In the entries below, find the line containing "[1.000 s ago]" and the line containing "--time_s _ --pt". Copy those two lines and everything between them exactly, without the pictures.
________________________
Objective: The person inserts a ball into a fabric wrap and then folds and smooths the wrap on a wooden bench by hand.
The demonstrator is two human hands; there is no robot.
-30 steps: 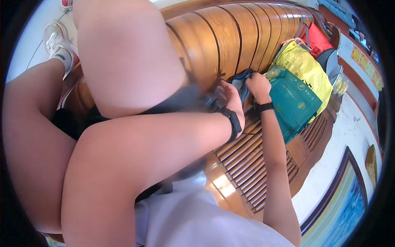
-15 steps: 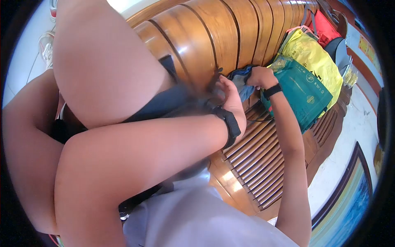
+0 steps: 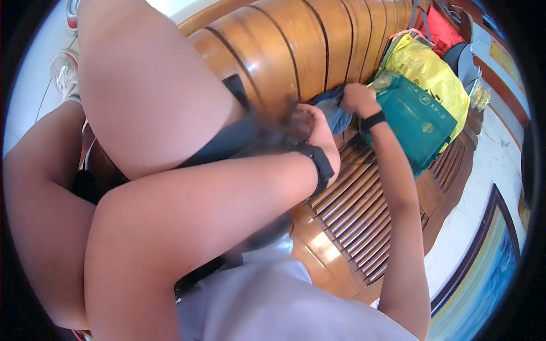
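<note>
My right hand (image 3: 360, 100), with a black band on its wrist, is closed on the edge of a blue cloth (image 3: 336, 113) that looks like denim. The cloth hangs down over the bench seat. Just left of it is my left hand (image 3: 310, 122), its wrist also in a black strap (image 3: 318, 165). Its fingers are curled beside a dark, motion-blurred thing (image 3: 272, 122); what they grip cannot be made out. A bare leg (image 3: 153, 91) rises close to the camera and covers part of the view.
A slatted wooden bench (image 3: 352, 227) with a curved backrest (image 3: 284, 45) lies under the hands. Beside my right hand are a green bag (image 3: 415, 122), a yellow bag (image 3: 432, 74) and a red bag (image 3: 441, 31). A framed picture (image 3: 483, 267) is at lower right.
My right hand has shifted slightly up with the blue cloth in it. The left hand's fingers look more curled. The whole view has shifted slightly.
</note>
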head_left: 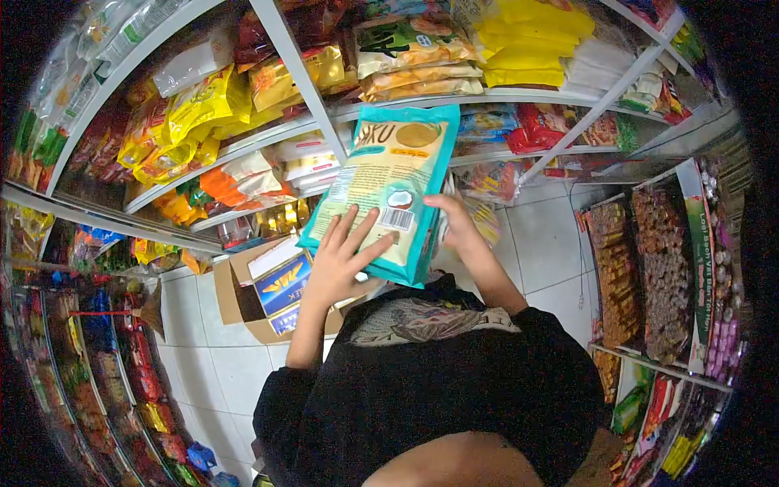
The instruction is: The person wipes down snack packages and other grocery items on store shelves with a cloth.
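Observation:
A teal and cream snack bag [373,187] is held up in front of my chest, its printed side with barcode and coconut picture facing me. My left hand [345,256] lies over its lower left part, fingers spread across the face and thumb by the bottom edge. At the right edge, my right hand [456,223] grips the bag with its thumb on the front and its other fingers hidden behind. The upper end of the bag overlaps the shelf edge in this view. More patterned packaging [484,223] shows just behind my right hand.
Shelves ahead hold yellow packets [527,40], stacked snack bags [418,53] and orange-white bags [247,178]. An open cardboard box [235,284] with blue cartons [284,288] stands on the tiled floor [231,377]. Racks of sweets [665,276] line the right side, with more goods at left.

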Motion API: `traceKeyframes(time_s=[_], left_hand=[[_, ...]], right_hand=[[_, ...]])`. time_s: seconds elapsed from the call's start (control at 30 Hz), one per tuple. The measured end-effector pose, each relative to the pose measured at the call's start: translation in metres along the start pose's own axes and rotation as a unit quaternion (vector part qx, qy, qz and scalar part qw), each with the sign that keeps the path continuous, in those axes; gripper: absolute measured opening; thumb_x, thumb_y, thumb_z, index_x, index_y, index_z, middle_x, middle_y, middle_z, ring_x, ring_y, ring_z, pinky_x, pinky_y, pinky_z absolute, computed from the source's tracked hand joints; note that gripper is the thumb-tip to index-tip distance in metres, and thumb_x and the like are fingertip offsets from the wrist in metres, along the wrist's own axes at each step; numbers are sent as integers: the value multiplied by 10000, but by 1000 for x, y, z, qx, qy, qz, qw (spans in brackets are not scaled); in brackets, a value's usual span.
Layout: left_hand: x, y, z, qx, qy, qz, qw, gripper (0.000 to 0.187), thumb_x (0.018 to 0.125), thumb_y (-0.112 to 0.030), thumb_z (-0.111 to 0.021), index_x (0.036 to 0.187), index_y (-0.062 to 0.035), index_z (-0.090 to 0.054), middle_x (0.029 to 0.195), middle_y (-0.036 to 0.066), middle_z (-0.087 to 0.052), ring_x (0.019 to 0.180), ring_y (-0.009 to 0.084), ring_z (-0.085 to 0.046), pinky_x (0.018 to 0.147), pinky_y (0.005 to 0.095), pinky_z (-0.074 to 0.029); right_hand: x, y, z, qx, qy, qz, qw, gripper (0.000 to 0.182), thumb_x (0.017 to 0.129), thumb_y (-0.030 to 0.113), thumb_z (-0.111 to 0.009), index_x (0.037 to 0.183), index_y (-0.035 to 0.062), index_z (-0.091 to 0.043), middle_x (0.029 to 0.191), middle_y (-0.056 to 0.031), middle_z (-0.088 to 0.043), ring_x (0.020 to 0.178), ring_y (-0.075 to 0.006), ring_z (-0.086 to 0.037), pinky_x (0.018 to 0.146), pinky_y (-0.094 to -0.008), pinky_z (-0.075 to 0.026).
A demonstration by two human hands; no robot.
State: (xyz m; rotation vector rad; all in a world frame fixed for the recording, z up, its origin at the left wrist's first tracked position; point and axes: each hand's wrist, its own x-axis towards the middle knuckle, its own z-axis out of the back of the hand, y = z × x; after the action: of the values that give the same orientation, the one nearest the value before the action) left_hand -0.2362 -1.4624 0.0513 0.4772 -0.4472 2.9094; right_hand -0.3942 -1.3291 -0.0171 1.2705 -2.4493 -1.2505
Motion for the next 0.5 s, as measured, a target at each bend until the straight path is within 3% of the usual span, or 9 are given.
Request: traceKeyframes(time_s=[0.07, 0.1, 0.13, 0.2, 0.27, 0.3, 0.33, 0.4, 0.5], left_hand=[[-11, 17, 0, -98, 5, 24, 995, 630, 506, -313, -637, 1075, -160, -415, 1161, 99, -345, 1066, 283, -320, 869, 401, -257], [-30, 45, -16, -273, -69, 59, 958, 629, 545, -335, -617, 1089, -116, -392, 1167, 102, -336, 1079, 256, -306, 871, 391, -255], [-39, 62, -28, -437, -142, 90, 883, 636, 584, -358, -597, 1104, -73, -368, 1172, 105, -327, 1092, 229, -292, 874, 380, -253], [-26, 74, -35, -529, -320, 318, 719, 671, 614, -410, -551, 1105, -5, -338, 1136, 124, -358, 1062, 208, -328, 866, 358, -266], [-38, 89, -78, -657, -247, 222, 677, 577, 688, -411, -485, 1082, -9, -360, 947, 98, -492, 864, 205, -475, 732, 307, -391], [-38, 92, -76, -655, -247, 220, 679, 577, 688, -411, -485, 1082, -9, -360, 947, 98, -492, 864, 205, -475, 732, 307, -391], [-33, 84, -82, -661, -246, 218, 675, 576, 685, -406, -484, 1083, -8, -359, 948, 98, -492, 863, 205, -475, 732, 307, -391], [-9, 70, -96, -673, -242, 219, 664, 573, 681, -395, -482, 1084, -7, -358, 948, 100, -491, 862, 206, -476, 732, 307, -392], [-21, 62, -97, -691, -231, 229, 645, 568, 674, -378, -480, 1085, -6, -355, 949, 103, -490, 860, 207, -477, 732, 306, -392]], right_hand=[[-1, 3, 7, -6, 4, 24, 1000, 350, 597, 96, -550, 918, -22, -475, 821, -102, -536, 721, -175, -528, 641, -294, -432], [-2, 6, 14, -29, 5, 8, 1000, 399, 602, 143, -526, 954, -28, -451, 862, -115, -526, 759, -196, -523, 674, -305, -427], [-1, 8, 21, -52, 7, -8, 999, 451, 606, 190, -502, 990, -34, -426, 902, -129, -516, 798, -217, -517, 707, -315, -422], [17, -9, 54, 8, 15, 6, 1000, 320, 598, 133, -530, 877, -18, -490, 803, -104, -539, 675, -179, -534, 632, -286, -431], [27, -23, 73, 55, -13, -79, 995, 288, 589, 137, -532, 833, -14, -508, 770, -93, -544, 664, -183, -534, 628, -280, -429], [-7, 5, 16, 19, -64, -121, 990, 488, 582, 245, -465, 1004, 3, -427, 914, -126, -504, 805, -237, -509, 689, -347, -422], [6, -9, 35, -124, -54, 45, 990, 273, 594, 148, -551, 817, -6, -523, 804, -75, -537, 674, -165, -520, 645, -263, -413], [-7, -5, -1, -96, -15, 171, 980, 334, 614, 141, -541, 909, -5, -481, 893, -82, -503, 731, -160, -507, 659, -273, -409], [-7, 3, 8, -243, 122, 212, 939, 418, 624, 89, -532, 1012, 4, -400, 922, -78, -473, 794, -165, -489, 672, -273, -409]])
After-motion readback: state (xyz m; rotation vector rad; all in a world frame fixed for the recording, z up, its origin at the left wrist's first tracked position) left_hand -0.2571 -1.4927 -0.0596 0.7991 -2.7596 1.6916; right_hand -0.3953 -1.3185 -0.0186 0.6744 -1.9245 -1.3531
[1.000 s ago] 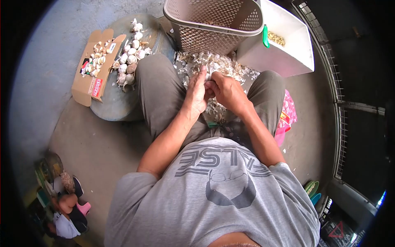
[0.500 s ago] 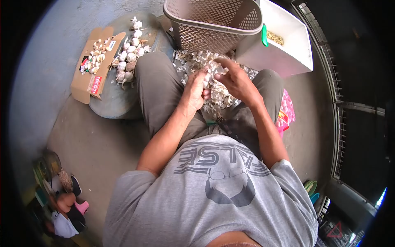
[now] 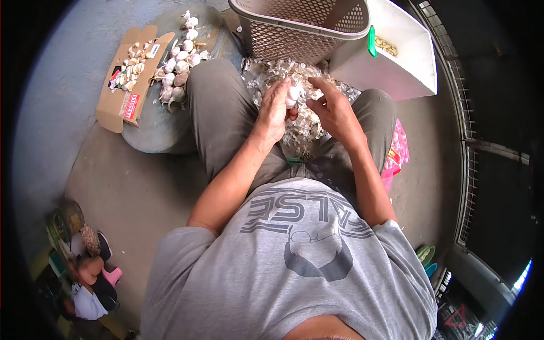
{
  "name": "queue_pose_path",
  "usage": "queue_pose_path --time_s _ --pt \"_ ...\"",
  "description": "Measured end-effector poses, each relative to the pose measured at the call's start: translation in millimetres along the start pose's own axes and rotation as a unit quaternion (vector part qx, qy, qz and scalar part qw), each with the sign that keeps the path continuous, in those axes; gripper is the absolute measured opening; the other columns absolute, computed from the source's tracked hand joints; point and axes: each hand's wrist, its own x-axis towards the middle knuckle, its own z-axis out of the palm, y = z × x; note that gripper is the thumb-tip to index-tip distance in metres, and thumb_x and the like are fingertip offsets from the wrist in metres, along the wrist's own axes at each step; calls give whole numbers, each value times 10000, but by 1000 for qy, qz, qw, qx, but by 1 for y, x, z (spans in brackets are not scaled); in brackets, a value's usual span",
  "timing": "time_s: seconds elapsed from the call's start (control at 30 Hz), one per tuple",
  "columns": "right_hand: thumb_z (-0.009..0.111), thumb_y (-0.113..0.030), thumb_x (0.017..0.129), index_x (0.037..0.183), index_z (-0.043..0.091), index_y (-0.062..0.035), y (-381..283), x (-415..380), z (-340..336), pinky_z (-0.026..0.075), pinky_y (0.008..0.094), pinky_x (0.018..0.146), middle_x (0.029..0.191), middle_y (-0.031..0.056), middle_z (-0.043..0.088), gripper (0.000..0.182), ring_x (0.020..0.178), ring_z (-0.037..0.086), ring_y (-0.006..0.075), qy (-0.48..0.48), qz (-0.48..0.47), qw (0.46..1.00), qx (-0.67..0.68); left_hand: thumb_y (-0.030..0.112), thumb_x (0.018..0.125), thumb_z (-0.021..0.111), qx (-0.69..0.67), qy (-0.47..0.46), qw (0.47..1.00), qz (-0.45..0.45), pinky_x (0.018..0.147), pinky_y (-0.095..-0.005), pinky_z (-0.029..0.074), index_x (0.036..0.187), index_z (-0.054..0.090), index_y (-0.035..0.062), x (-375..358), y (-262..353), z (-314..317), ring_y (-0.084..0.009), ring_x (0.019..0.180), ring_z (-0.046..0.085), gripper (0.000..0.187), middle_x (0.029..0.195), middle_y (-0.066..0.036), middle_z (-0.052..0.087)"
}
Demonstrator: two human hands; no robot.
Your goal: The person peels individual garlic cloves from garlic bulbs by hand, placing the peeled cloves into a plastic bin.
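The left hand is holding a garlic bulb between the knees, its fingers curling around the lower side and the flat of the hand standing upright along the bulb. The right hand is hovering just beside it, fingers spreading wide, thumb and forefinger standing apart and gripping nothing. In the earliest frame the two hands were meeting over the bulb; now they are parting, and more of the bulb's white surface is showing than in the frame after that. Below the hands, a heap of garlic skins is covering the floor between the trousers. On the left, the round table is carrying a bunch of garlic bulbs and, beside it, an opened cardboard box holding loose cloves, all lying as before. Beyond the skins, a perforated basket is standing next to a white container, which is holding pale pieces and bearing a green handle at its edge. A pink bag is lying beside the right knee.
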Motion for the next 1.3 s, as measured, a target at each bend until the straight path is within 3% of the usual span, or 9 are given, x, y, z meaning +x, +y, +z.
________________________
> _COMPLETED TASK_:
[1.000 s ago] 
[0.500 s ago] 
[now] 
{
  "name": "queue_pose_path",
  "usage": "queue_pose_path --time_s _ --pt \"_ ...\"",

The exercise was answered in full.